Дневники (Фаулз) - страница 38

Я пытаюсь жить, быть экзистенциалистом, наслаждаться каждой секундой, но что-то все время мешает — мучает подозрение, что есть нечто, что я упустил. Кроме того, всегда есть завтра и вчера. А из того, что мы о них знаем, причем много знаем, невозможно замкнуться в сегодняшнем дне. Прошлое — судья и критерий настоящего. Подлинное наслаждение — в настоящем моменте, однако насколько это воспоминание будет приятным, зависит от того, как оно воспринимается на фоне прошлого. Будущее же — испытательный полигон, где проходят проверку наши мечты и планы. Шкаф для идеалов, умаляющих настоящую реальность.

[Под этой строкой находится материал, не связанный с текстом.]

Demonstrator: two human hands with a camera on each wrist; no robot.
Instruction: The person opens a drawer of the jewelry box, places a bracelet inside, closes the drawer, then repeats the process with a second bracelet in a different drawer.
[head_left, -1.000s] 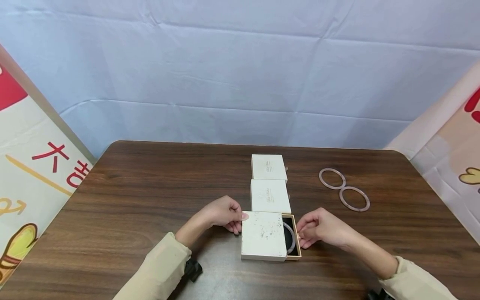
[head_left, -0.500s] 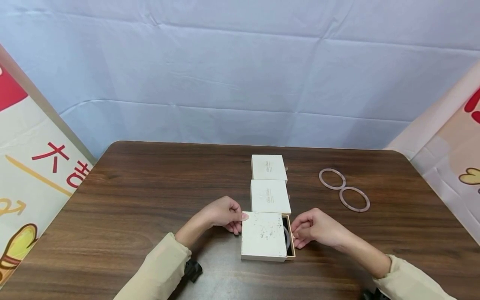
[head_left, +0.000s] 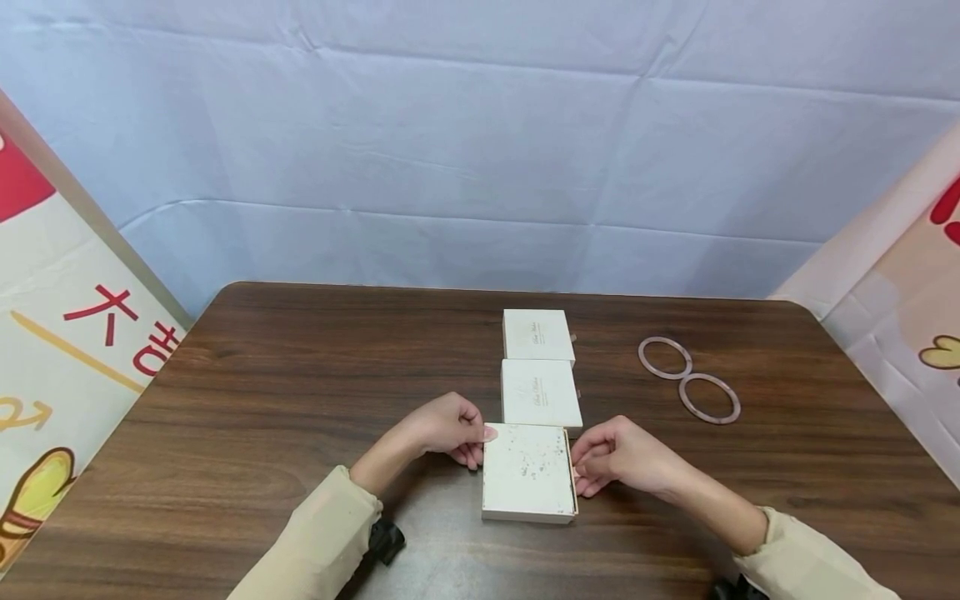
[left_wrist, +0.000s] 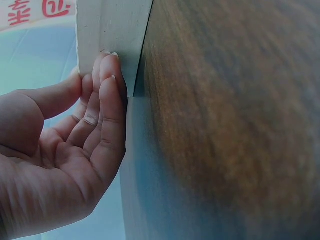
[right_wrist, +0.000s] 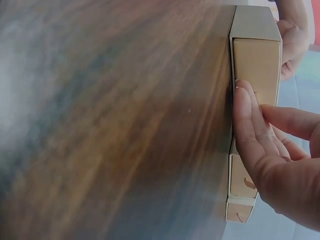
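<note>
A cream slide-out box (head_left: 527, 471) with small dark speckles on its lid lies flat on the dark wooden table (head_left: 322, 367). My left hand (head_left: 452, 427) holds its left end, with the thumb on the top edge and the fingers (left_wrist: 112, 100) against the end wall. At the opposite end, my right hand (head_left: 618, 457) presses its fingertips on the tan drawer front (right_wrist: 256, 65), which sits almost flush with the sleeve. Only a thin drawer rim shows from above. The pale bangle seen inside earlier is hidden now.
Two more white boxes (head_left: 540, 392) with printed lids stand in line behind the speckled one; in the right wrist view their pull tabs (right_wrist: 249, 183) show. Two pale bangles (head_left: 708, 398) lie touching at the right. A pale cloth (head_left: 450, 150) hangs behind the table.
My right hand has moved left, and the drawer has slid into the sleeve, covering the bangle. My left hand has stayed at the box's left end.
</note>
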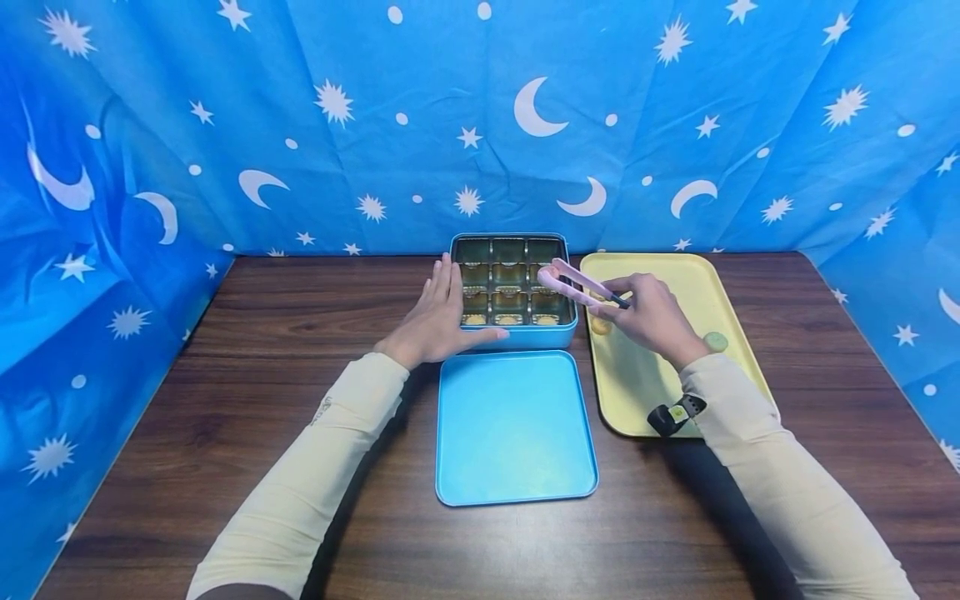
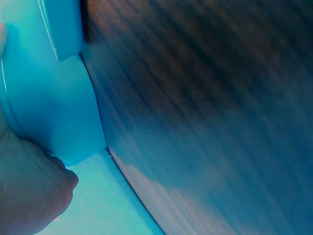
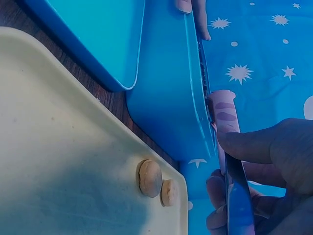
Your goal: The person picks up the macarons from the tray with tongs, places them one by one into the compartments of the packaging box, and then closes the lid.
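In the head view a blue square tin (image 1: 513, 337) holds a gold insert (image 1: 508, 275) divided into compartments. My left hand (image 1: 438, 312) rests against the tin's left side with straight fingers, its thumb along the front wall. My right hand (image 1: 652, 317) grips pink tongs (image 1: 573, 283), whose tips reach over the tin's right-hand compartments. I cannot tell whether anything is between the tips. Below that hand, the yellow tray (image 1: 622, 400) bears a green macaron (image 1: 716, 342) and orange-tan ones; two macarons (image 3: 150, 178) show side by side in the right wrist view.
The blue lid (image 1: 517, 429) lies on the dark wooden table (image 1: 247, 375), directly in front of the tin. To the tin's right is the tray, a narrow gap between them. A blue curtain (image 1: 435, 108) with moons and stars stands behind the table and at both sides.
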`<action>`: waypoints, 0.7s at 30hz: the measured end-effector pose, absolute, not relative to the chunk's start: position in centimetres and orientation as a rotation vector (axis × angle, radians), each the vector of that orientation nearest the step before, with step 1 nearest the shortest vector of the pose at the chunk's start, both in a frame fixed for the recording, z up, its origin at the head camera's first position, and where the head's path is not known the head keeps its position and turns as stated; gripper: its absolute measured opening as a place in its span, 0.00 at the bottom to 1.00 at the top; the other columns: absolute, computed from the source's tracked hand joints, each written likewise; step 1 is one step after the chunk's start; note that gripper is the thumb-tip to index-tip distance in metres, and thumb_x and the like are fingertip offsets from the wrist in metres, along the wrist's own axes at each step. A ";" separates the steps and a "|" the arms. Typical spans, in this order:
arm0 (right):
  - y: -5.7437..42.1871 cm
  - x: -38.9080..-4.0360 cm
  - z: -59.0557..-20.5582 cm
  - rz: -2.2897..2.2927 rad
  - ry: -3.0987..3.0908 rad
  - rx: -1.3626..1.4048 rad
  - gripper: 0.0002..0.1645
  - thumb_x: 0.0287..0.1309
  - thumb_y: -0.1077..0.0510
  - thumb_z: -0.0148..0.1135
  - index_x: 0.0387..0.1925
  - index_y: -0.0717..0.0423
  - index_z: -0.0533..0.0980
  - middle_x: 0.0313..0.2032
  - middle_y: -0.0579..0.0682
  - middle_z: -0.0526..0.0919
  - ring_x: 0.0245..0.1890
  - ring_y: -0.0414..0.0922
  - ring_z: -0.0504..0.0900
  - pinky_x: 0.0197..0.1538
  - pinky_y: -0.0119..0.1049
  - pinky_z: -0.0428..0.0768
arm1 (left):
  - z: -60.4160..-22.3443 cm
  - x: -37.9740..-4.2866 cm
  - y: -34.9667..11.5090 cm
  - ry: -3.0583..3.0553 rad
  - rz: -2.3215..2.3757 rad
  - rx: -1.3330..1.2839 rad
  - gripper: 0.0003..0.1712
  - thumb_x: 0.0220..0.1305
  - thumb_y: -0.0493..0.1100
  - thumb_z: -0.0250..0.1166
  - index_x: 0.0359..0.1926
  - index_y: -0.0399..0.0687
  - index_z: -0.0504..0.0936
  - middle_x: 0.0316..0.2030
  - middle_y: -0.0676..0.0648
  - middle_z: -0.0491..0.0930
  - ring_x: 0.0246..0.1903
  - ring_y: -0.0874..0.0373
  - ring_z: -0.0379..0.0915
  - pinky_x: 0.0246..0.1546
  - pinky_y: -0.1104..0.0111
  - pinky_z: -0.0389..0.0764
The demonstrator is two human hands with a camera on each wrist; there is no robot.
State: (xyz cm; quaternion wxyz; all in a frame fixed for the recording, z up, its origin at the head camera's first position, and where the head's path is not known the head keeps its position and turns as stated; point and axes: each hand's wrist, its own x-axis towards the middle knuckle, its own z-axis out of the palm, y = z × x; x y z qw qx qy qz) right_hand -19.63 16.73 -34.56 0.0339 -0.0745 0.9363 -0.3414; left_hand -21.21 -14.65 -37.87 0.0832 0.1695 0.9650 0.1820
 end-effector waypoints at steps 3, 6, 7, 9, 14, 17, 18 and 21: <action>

Большую часть дня лежу в саду. День жаркий, располагающий к лени. Вокруг много людей. Пришла пить чай Констанс, стройная, молчаливая и скрытная, как обычно. Сидя на ковре, мы маленькими глотками пили китайский чай и изредка перебрасывались отдельными фразами. Я чувствовал себя удовлетворенным, bien[72]. Потом отправились к Поджам. Мы сидели в саду, и я играл с котенком, глаза которого в зависимости от угла зрения приобретали то цвет морской волны, то розовато-лиловый. Поджи были непривычно циничными, но не теряли свойственную им способность быстро переключаться на вопросы метафизики, философии, жизни и искусства. Они специалисты по части углубления темы. Говорили об успехе и искренности. Они отказываются верить, что я мог бы работать на ферме, не испытывая интеллектуального голода. Я же чувствовал, как во мне крепнет смутное намерение устроить из своей жизни эксперимент, попробовать быть полностью честным и искренним с собой. Ведь это мой единственный шанс — так используй его с умом, насладись этой возможностью. Нет никакого смысла готовиться к экзаменам — они ведут к благополучной карьере и постепенному загниванию. Такой путь — открытая дверь, но входить в нее не надо. Отнесись с презрением к предлагаемому благополучию — вот правильное решение. В ответ мне приводили неопровержимые факты, работающие против моего решения. Но я, слава Богу, еще достаточно молод, чтобы справиться со всем, что будет мне препятствовать без всяких на то причин. Этот вечер я провел не без пользы, и хотя сам говорил, по своему обыкновению, немного, зато сумел оформить в мысли свои чувства. Я истово верил в свободу воли и был готов признать правильность своих убеждений и действовать в соответствии с ними. Нет сомнений — я хочу жить по своему выбору, то есть, говоря другими словами, писать. Хочу быть как можно свободнее, чтобы живущему во мне художнику было просторно.

2 июня

Вчерашняя консультация с Хардингом была адом. Два потерянных часа. Настолько бездарно потраченных, что кажутся двумя годами, вот настоящий грех, чистое варварство. Эта его неуверенная манера, поиск нужного слова. Он постоянно теребит очки или шнурки, раздумывая, что бы сказать. С уважением относится к банальностям, подчеркивает очевидные вещи. Его речь перемежается долгими паузами, такими долгими, что испытываешь смущение, гнев, смех. Полное отсутствие живого интереса к работе. Академическая сухость. Чувство юмора отсутствует. Раздражает его манера делать ударения, повышая голос или делая его более вкрадчивым, на словах или предложениях, несущих значение, к которым традиционно существует уважительное или восхищенное отношение. Словно им движет не искреннее восхищение, а один лишь обычай. Голова моя раскалывалась, трещала от неудовлетворенности. Находясь в подчиненном положении, я был взбешен, напряжен и взволнован тем, что такой недоумок может быть преподавателем. Лица остальных студентов были неподвижными и непроницаемыми. Я видел, как за окном двое шедших по улице людей вдруг остановились и прильнули друг к другу, жадно целуясь. Она провела рукой по его голове. В то время как Хардинг витийствовал, навевая сон, я мечтал о губах той девушки, на Квин-лейн.